Focus
01/12/2014

Quelles réponses apporter face au refus de soin motivé par une appartenance confessionnelle ?

Axel Kahn, président du Comité éthique et cancer

« Un patient hospitalisé atteint d’un cancer est membre d’un mouvement de nature confessionnelle et refuse à ce titre tout médicament ou transfusion sanguine. Le corps médical se trouvant dans l’embarras a sollicité l’avis du Comité éthique et cancer pour ce cas. »

La présente saisine transmise requérait une réponse urgente et n’a pu de ce fait être étudiée par l’assemblée plénière du Comité éthique et cancer.

Le refus de soins spécifiques et de transfusion sanguine par des patients qui se réclament de mouvements confessionnels ou ésotériques  constitue une situation qui a maintes fois été arbitrée, par le Comité consultatif national d’éthique (CCNE), les instances professionnelles, et même les tribunaux. Voici à partir d’avis rendus antérieurement, des textes déontologiques et de la jurisprudence quelques éléments de réponse susceptibles de guider le corps soignant dans l’attitude à adopter.

1. L’autonomie des personnes doit en toute circonstance être respectée dès lors qu’elle ne s’exerce que sur elles-mêmes, ce qui est le propre d’une autonomie mais est battue en brèche lorsque des parents s’opposent à des soins salvateurs pour leurs enfants. Tel  n’est pas le cas auquel le corps médical est confronté dans la saisine objet de cette lettre. Le principe du consentement « libre, express et éclairé » est absolu et s’applique ici. De ce principe découle que nul médecin ou autre soignant n’est justifié à administrer contre son gré un traitement à un patient conscient qui n’y consent pas.
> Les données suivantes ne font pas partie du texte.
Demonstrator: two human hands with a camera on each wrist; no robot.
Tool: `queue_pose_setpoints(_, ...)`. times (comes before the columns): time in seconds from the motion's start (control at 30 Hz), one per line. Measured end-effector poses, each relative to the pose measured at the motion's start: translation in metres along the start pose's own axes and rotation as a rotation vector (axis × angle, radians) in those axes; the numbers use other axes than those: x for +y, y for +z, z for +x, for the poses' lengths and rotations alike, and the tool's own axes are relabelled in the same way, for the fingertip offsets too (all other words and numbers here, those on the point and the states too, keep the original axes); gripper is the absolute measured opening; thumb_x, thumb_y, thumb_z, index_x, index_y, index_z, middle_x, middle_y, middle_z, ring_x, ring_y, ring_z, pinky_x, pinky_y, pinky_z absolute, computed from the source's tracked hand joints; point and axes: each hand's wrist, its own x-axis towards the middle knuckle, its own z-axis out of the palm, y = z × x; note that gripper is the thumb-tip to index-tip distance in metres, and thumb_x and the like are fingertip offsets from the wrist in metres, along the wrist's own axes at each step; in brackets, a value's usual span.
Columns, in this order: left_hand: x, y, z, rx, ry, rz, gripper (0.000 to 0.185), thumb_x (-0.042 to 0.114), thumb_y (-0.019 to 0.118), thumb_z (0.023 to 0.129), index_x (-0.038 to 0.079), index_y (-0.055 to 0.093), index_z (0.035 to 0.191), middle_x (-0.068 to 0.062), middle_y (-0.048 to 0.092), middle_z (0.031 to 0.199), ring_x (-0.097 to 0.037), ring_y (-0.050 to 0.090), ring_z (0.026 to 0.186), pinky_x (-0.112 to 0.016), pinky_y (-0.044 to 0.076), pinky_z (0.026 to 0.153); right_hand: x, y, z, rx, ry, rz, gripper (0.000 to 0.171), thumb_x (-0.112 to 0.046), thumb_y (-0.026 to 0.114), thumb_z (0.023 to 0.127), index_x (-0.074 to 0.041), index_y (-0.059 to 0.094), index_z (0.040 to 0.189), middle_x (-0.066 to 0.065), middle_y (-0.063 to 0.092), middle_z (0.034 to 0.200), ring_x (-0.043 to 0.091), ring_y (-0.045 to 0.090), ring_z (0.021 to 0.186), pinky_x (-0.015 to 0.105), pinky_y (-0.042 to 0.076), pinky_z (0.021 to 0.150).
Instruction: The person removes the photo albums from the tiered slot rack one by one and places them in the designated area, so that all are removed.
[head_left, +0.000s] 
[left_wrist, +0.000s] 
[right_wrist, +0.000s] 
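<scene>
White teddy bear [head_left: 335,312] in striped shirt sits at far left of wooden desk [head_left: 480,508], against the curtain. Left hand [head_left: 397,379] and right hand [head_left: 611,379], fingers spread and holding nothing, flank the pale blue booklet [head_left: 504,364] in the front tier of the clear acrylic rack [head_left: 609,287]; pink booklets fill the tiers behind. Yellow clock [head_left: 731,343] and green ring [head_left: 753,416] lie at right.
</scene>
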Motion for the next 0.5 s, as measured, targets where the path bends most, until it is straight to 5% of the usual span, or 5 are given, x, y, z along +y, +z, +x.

2. Bien entendu, le corps soignant doit clairement aviser le patient des conséquences probables de sa décision et requérir que son « non consentement », libre et éclairé, soit lui aussi express et fasse ainsi l’objet de la signature d’un document explicite.

3. Il est possible, voire souhaitable, que le corps soignant requiert, avec l’accord du patient et si elle est possible, la médiation de tiers, autorités communautaires ou religieuses. Certains responsables de mouvements assimilés à des sectes confortent en général hélas les patients dans leur détermination.

4. Si une intervention chirurgicale est requise, le chirurgien peut s’engager à tenter de ne pas pratiquer de transfusion de sang de donneur. Il doit pourtant aviser le patient que si les conditions hémorragiques de l’intervention l’exigent, il sera tenu par ses propres règles déontologiques et morales d’utiliser des transfusions pour préserver la vie de la personne. Si cette dernière continue de s’y opposer même dans une telle situation, le chirurgien peut – ou doit – refuser de pratiquer l’intervention.

5. Quels que soient les sentiments et convictions des membres du corps soignant, ce dernier en tant qu’institution ne doit pas porter de jugement moral sur l’exercice par le patient de son autonomie. De plus, écartant tout réflexe « punitif », il doit s’efforcer de déterminer en quelle mesure il peut néanmoins prodiguer des soins utiles auxquels le malade consente.